Now imagine that the doctor prescribes "tincture of time," that is, she reassures the patient: "Don't worry. I know you. That memory will fade." No one, I would guess, has moral worries about that scenario. Yes, there will be a change in the self, but so what? The content in our library of memories shifts all the time. If the self is continuous, that's not because our emotions are always identical.

What if the doctor says, "You're adept at meditation. Tomorrow, when you recall the event, enter into a relaxed state. Later, the memory will upset you less." Do we object to that prescription? If not, then in truth we do not fret about the result, a muted emotional response to a real stimulus.

How about a more mechanical behavioral prescription? Let's say we believe in the efficacy of "Eye Movement Desensitization and Reprocessing," or EMDR, in its simplest form. The doctor trains the patient to recall the trauma while moving his eyes this back and forth.
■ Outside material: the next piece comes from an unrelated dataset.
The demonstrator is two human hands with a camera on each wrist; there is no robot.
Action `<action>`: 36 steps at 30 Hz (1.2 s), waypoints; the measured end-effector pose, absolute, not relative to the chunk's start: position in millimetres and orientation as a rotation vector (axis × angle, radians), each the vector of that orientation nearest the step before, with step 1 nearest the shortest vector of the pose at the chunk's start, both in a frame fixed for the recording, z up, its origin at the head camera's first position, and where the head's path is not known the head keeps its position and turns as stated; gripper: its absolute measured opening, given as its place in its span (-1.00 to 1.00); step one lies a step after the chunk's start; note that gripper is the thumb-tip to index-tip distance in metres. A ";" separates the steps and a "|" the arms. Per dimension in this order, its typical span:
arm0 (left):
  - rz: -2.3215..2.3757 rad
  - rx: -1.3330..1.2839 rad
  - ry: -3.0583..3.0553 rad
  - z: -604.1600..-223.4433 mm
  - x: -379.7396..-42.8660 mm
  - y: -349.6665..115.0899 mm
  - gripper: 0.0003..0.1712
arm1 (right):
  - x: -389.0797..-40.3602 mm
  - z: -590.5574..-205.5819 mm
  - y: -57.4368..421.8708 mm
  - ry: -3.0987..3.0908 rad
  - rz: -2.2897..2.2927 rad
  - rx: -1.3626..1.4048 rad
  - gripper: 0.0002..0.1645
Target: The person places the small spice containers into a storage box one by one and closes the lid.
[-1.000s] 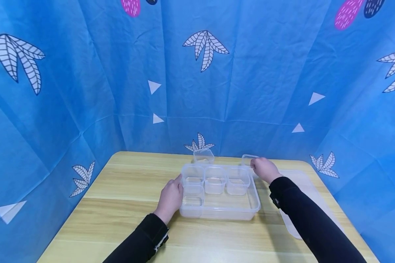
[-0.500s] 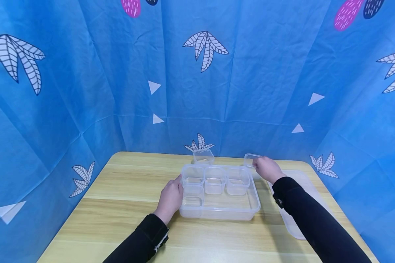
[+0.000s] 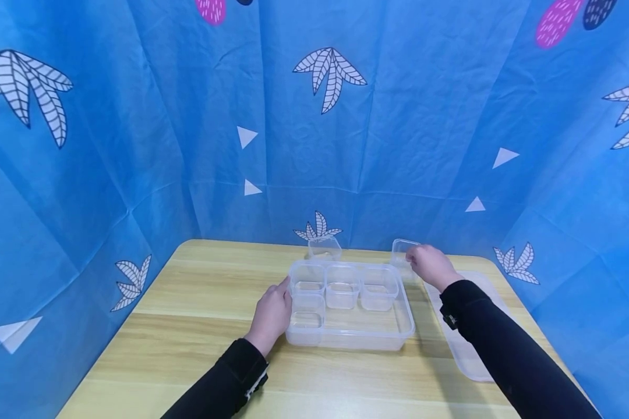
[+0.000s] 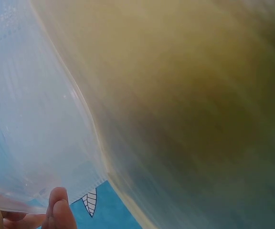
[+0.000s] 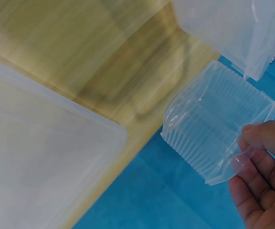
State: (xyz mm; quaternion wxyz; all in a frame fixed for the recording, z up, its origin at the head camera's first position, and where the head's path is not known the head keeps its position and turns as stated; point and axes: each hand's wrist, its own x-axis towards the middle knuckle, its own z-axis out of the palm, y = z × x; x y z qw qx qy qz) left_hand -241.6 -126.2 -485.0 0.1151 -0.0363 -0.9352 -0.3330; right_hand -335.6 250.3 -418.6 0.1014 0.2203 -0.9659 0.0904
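A large clear plastic box (image 3: pixel 364 340) stands on the table with several small clear containers (image 3: pixel 342 291) inside, along its far side and left end. My left hand (image 3: pixel 270 311) holds the box at its left side; in the left wrist view its fingertips (image 4: pixel 58 202) lie against the box wall. Past the box's far right corner, my right hand (image 3: pixel 431 265) pinches another small clear container (image 5: pixel 218 119) by its rim, thumb on one face and fingers behind. This container is tilted, with ribbed walls, and my hand partly covers it in the head view.
One more small clear container (image 3: pixel 325 249) stands behind the box, near the table's far edge. A flat translucent lid (image 3: pixel 469 349) lies on the right under my right forearm. A blue patterned curtain (image 3: pixel 314 145) hangs around the wooden table (image 3: pixel 188 326).
My right hand has moved a little to the right, away from the box, carrying the small container, which now shows more upright. The left hand and the box stay in place.
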 end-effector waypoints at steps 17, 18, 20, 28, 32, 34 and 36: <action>-0.983 -0.075 -2.765 -484.3 -241.9 -125.6 -0.51 | -327.7 -399.6 250.2 -2.819 0.230 0.683 -0.82; -0.982 -0.076 -2.764 -484.4 -241.9 -125.7 -0.51 | -327.3 -398.1 250.0 -2.815 0.232 0.687 -0.82; -0.985 -0.077 -2.762 -484.3 -241.9 -125.8 -0.51 | -326.6 -395.5 249.8 -2.809 0.227 0.691 -0.82; -0.973 -0.082 -2.758 -485.3 -242.1 -125.7 -0.51 | -321.1 -384.9 249.7 -2.814 0.218 0.676 -0.84; -0.982 -0.078 -2.758 -485.4 -242.1 -125.7 -0.51 | -318.8 -379.9 249.1 -2.785 0.224 0.697 -0.85; -0.986 -0.078 -2.757 -485.2 -242.2 -125.7 -0.51 | -318.2 -377.8 248.7 -2.769 0.222 0.710 -0.85; -0.987 -0.080 -2.758 -485.5 -242.4 -125.6 -0.50 | -317.8 -376.3 248.4 -2.767 0.215 0.712 -0.84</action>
The memory loses its force. Are we alarmed? Well, perhaps this approach does seem a bit eerie.

Now think of an ingested substance, chocolate or green tea. The doctor has the patient call up the memory while enjoying a soothing snack. Do we object to that sort of interference with reconsolidation?

My point is a simple one. We only initiate an ethics debate when the intervention is a medication - here, one with a complex name, propanolol. (In truth, the consolidation of anxiety may be a fairly easy target; it looks as if steroids, opiates, benzodiazepines, and anesthetics might do the job, along with beta-blockers.) That category, medication, seems to bring into play technology, doctors, patient status, and drug companies, and therefore hierarchy, social coercion, and communal norms. Now we worry, if we do, about altering the self in ways that the culture favors.

There's much more to say on this topic, but for the moment, I think I'll stop with this question: Why is it that we debate the ethics of muting anxious memories now, in the years since it's seemed propranolol can do the trick, when we never argued over that capacity before? Like everyone else, I understand the dystopian science fiction scenario of "eternal sunshine," but to undertake a serious philosophical discussion we need to do better of specifying what's at issue. Why precisely do we worry over a drug's doing a job we are happy to see accomplished by any number of other means?